The Latin American Legal Defense and Education Fund will hold a rally against wage theft from 6 p.m. to 8 p.m. this Thursday, April 7, at the 7-Eleven store at 259 Nassau Street in Princeton.
Three Princeton residents who are former employees of the store filed a lawsuit in Mercer County Superior Court March 21 against the Princeton 7-Eleven Store, its owners and managers, and the Dallas-based 7-Eleven, Inc. in connection with alleged wage and hour violations.
This will be the second rally at the store. The first rally was held on March 24.
The residents say they worked at the Princeton 7-Eleven when the store first opened in November, stocking shelves, cleaning, and doing other maintenance duties. They allegedly were paid $6 or $6.50 per hour, substantially less than the legally required $8.38 per hour New Jersey minimum wage in 2015.
According to their lawyer, Roger Martindell of Princeton, they sometimes worked up to 12 hours a day, and sometimes worked seven days a week, but were never paid the legally-required overtime rate of one and one-half times their regular hourly wage for hours worked over 40 hours each week.
Store representatives have denied violating the law and claimed that the workers had signed documents indicating they would not be making claims against the store.
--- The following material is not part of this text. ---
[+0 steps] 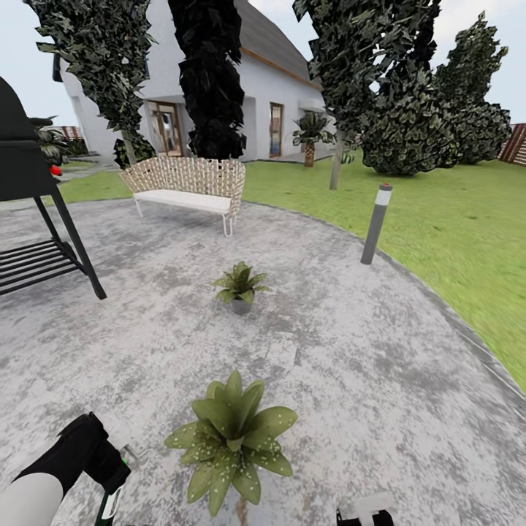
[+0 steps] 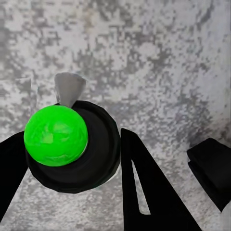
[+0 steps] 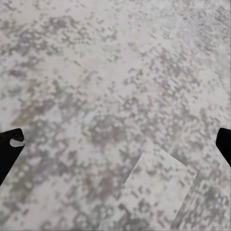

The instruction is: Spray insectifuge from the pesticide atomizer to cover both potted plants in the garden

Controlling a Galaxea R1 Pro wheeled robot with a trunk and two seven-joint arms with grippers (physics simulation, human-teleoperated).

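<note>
The pesticide atomizer point(image 2: 55, 137) has a bright green cap, a dark round body and a pale grey nozzle. It sits between the two black fingers of my left gripper point(image 2: 71, 144), which is shut on it. In the head view it hangs as a dark green bottle point(image 1: 109, 505) under that gripper point(image 1: 109, 473), just left of the near potted plant point(image 1: 234, 438). The second potted plant point(image 1: 239, 286) stands farther out in its small grey pot on the patio. My right gripper point(image 1: 365, 516) is low at the frame's bottom edge. Its fingers point(image 3: 10, 147) stand wide apart over bare paving, so it is open.
The round grey patio point(image 1: 380, 380) is bordered by lawn point(image 1: 467, 219) on the right. A grey bollard lamp point(image 1: 376, 223) stands at its edge. A white wicker bench point(image 1: 186, 186) sits at the back, a black grill stand point(image 1: 33, 212) at the left. House and trees lie beyond.
</note>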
Martindell said his clients do not read English and, under the laws, cannot be bound by any document they may have signed in the circumstances.
Maria Juega, Executive Director of the Latin American Legal Defense Fund, claims that 7-Eleven franchisees have repeatedly been found in violation of wage regulations and of exploiting immigrant workers over the years. In 2014, nine store owners on Long Island were sentenced wage theft, in addition to other charges.
Martindell said that his clients are suing not only on their own behalf, but also as part of a collective action on behalf of all 7-Eleven workers in the central New Jersey markets.
Some people have asked what the immigration status of the workers is. Martindell said regardless of immigration status, under state and federal law, all workers are supposed to be treated equally.
“It’s well established that under state and federal law, whether or not an employer legally hires someone, they must pay them according to the law,” he told Planet Princeton. “They can’t underpay, can’t refuse to pay, can’t beat them up, can’t steal from them. Employers must follow the laws of the land.”
Martindell said the regulations are good public policy.
“If workers were not protected from abuse by employers who illegally hire the worker whether or not the job is legal for immigration purposes, the workers could be put in great danger of poverty, victimization, even slavery and physical abuse,” he said. “Our society is not built on mistreatment of workers by employers. They should be held accountable for hurting workers, whether or not the job is a legal job for immigration purposes.”
Some resident have been boycotting the store because of the alleged wage theft. Martindell said he would encourage people instead to support the workers by expressing dismay about the company’s wage practices to store managers when they visit the store.